Dataset entries
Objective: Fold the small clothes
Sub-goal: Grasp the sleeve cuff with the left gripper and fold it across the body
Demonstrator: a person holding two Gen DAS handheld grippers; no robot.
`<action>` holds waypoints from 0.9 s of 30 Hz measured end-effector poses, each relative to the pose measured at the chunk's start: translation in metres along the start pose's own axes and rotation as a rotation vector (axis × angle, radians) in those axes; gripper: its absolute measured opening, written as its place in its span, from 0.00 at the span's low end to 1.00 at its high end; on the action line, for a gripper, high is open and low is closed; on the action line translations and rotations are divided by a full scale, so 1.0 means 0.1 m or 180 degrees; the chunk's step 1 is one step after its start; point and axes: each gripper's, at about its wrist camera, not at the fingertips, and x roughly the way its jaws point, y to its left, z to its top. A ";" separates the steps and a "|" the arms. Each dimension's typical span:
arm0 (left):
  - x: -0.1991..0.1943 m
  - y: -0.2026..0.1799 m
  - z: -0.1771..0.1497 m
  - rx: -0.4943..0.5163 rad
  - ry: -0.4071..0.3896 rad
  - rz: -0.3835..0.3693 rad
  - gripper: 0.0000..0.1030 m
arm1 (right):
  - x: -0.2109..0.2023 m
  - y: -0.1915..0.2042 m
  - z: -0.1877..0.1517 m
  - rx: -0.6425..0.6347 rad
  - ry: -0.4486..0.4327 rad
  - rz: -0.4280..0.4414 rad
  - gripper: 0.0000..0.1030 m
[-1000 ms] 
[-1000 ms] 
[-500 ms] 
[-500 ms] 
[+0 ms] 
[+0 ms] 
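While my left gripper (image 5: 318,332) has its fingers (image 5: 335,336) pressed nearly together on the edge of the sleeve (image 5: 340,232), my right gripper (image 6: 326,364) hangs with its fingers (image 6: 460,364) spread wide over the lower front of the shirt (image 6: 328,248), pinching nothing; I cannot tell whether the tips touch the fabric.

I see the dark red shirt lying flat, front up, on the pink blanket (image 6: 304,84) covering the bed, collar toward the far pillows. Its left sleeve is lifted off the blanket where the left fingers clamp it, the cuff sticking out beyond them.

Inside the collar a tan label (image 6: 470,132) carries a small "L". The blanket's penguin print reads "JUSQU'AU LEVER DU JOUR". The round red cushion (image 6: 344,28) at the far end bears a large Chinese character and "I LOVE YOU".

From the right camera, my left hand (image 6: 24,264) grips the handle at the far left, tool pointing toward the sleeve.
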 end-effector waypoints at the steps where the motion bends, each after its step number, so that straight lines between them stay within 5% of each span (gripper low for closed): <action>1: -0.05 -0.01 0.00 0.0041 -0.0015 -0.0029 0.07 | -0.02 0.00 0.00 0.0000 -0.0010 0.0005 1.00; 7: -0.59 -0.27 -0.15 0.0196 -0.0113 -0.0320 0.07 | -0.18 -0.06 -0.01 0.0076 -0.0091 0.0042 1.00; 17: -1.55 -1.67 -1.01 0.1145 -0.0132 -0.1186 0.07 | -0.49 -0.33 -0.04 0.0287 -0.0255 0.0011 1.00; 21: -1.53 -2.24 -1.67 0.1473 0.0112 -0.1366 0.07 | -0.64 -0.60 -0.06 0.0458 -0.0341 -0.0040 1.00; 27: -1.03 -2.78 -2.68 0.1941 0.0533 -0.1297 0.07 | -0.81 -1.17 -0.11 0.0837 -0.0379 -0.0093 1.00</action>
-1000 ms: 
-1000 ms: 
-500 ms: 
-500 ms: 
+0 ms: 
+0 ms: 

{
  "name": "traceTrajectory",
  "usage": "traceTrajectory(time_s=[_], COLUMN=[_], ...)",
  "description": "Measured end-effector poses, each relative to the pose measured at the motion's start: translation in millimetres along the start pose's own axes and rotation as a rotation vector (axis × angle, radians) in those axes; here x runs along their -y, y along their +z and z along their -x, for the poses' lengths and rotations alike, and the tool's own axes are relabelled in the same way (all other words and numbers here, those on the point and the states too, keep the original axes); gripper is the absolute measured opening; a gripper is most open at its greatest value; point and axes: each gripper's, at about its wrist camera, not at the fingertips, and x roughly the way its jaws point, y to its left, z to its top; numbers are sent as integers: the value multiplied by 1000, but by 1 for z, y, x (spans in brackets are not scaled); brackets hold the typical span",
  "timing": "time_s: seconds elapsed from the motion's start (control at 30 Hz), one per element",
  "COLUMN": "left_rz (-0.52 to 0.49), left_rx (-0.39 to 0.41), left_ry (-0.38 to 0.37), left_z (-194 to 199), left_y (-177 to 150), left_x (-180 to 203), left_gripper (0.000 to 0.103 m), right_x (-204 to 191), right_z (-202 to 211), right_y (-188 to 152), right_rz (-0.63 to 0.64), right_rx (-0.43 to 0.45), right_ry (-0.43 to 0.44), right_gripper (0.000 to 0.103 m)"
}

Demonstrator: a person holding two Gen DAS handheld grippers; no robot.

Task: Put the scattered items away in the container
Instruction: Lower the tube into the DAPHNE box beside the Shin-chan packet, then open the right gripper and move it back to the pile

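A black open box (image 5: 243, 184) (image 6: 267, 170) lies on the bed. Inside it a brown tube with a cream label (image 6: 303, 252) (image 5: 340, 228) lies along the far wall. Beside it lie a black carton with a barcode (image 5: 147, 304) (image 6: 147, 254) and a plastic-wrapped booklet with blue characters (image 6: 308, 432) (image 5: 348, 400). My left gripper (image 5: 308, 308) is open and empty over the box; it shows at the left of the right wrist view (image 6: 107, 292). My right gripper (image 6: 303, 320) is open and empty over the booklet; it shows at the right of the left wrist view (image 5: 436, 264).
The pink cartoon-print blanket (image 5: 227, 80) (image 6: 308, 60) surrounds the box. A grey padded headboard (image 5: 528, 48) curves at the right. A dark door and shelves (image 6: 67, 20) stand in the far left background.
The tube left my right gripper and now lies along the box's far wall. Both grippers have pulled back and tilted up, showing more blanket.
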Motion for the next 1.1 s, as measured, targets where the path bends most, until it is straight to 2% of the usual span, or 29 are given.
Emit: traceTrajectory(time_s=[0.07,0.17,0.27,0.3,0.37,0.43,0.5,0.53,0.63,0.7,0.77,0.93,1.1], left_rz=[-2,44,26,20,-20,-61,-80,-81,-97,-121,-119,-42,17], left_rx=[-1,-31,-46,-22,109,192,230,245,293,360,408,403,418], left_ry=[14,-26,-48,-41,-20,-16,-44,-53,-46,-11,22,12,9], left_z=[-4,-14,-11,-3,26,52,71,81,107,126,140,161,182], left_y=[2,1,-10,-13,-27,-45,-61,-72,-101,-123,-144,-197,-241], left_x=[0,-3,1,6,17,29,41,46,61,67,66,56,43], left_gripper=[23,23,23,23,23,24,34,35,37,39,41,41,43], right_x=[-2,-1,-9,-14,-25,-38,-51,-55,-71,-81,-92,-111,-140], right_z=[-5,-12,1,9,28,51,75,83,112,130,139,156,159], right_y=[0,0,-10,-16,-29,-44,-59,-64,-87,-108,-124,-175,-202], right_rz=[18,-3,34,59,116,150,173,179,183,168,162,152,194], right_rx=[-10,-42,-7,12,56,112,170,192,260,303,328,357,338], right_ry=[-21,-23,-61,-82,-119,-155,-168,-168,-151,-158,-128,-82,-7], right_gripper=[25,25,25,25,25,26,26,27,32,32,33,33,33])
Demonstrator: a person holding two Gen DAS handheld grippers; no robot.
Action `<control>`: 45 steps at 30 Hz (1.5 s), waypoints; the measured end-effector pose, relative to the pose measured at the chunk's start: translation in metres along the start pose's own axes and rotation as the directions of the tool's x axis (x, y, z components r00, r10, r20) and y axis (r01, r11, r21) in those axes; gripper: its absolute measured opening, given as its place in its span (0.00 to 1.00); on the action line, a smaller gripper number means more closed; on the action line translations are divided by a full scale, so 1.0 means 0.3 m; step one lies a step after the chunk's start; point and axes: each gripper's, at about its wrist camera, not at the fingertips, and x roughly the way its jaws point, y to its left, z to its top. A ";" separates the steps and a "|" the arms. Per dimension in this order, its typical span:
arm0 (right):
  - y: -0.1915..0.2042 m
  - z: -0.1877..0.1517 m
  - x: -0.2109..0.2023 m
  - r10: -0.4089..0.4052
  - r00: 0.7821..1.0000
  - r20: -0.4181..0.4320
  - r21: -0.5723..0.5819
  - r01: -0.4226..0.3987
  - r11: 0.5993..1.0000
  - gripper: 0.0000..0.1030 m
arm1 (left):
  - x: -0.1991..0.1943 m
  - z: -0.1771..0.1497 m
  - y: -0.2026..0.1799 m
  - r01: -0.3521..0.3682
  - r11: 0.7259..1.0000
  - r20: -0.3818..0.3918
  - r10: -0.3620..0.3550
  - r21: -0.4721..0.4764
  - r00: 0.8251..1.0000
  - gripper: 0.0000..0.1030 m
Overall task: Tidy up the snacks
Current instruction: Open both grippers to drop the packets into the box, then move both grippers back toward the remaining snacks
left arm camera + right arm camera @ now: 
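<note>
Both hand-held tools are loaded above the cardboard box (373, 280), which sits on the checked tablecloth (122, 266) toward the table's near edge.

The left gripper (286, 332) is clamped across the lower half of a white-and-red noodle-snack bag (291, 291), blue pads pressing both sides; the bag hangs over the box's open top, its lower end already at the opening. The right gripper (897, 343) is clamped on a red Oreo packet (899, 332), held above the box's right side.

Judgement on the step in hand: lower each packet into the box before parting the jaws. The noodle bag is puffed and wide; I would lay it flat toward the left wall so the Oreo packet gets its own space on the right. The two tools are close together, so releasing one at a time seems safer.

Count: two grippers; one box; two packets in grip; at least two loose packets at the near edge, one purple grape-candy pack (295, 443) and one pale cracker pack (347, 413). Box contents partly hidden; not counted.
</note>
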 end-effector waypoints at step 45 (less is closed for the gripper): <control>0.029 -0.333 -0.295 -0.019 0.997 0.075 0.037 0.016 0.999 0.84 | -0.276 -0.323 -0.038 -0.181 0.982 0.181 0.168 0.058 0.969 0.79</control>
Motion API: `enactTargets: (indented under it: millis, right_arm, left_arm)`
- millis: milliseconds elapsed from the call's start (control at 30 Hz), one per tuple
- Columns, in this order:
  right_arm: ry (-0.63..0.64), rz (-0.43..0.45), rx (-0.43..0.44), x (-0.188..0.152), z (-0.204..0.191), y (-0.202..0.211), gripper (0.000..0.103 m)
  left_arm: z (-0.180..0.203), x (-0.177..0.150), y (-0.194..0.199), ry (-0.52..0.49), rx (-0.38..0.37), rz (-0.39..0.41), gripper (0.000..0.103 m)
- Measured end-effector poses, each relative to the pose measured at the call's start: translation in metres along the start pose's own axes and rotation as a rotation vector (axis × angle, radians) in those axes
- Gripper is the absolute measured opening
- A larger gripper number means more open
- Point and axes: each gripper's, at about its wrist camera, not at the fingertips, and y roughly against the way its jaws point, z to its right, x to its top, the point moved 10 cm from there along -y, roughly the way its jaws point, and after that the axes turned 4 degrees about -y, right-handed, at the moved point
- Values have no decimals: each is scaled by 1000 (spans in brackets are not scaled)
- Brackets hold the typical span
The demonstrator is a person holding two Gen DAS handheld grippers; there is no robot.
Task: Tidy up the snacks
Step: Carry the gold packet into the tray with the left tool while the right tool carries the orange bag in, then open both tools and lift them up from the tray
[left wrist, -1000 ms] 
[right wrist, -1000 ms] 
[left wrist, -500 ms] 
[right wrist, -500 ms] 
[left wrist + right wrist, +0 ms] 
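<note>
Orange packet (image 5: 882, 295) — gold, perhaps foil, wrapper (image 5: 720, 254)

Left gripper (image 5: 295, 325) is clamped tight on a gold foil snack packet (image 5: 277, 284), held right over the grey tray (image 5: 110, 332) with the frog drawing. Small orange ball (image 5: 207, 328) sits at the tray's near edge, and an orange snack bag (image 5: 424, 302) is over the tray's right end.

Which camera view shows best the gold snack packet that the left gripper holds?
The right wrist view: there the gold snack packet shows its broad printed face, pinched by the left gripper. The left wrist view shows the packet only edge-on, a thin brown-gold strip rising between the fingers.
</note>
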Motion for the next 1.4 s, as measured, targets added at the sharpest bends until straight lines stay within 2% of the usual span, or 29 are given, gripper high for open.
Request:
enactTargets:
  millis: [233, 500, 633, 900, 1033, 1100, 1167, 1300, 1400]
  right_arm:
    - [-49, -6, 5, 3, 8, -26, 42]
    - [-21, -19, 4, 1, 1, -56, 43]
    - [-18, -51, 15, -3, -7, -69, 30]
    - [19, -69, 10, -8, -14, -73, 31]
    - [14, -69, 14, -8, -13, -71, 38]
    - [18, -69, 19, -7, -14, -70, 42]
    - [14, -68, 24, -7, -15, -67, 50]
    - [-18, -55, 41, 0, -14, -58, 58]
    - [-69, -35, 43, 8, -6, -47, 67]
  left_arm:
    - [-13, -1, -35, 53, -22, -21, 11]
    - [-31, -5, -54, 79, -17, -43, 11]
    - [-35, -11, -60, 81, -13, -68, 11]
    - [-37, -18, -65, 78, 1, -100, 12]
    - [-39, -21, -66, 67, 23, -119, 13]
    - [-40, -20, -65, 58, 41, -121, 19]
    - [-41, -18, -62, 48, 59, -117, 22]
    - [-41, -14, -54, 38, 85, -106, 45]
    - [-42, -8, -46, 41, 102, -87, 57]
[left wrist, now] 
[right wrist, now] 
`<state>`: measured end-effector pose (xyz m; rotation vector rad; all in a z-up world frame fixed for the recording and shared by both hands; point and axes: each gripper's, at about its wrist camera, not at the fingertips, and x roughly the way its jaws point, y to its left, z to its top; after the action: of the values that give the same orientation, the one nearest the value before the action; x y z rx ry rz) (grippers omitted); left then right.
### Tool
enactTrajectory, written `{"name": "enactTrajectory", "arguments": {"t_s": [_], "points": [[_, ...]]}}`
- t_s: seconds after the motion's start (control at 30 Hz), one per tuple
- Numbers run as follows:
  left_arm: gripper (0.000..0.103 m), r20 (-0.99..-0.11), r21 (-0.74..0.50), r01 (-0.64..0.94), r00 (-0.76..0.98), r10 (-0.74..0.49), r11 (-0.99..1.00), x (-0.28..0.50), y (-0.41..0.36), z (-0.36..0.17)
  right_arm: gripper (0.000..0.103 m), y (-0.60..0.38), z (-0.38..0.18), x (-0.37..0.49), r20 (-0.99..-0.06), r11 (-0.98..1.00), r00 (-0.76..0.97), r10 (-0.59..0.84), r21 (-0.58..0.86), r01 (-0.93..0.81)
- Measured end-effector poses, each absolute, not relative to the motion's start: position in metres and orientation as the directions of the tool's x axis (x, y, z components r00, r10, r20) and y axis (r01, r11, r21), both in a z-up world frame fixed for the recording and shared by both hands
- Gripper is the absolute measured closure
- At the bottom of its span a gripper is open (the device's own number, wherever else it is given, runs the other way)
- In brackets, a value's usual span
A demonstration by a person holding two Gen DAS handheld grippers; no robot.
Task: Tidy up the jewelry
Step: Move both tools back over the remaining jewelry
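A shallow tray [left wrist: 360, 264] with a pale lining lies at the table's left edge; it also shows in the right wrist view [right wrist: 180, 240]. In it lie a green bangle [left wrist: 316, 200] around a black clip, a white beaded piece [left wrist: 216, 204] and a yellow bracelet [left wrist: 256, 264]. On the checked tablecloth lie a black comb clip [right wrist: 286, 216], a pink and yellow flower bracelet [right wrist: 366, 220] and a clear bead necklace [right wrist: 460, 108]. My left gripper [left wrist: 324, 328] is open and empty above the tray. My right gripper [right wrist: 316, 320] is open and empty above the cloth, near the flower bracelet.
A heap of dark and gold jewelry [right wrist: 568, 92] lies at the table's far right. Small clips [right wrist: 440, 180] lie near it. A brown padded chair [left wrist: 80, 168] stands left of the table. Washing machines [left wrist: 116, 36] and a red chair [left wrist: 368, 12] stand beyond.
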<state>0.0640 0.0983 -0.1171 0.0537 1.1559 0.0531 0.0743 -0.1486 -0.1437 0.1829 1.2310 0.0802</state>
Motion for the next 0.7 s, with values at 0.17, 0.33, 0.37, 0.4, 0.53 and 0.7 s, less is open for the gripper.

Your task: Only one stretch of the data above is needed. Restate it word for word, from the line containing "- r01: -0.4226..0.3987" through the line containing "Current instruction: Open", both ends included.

Result of the exercise:
  - r01: -0.4226..0.3987
  - r11: 0.5993..1.0000
  - gripper: 0.0000..0.1030 m
arm1 (left):
  - x: -0.1991..0.1943 m
  - z: -0.1771..0.1497 m
  - y: -0.2026..0.1799 m
  - r01: -0.3521..0.3682
  - r11: 0.7259..1.0000
  - r20: -0.3818..0.3918
  - r10: -0.3620..0.3550
  - r21: -0.4721..0.4764
  - r00: 0.8251..1.0000
  - gripper: 0.0000..0.1030 m
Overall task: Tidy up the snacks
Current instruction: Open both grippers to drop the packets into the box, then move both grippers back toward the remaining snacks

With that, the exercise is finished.